• **WORK ITEM**: Please give back word for word the lines below, from the first one through the one with "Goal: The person".
─── INFORMATION SHOWN ───
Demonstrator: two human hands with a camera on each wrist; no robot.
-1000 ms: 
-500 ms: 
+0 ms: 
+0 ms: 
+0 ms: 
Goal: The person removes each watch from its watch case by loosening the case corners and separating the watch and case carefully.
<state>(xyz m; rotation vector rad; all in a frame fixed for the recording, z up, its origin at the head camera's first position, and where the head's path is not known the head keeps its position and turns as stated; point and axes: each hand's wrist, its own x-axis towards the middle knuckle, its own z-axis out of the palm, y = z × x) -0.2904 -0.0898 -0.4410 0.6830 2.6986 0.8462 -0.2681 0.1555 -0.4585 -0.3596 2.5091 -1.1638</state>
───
• **RESULT BELOW**:
Demonstrator: two human hands with a camera on each wrist; no robot.
-1000 ms: 
-500 ms: 
+0 ms: 
+0 ms: 
+0 ms: 
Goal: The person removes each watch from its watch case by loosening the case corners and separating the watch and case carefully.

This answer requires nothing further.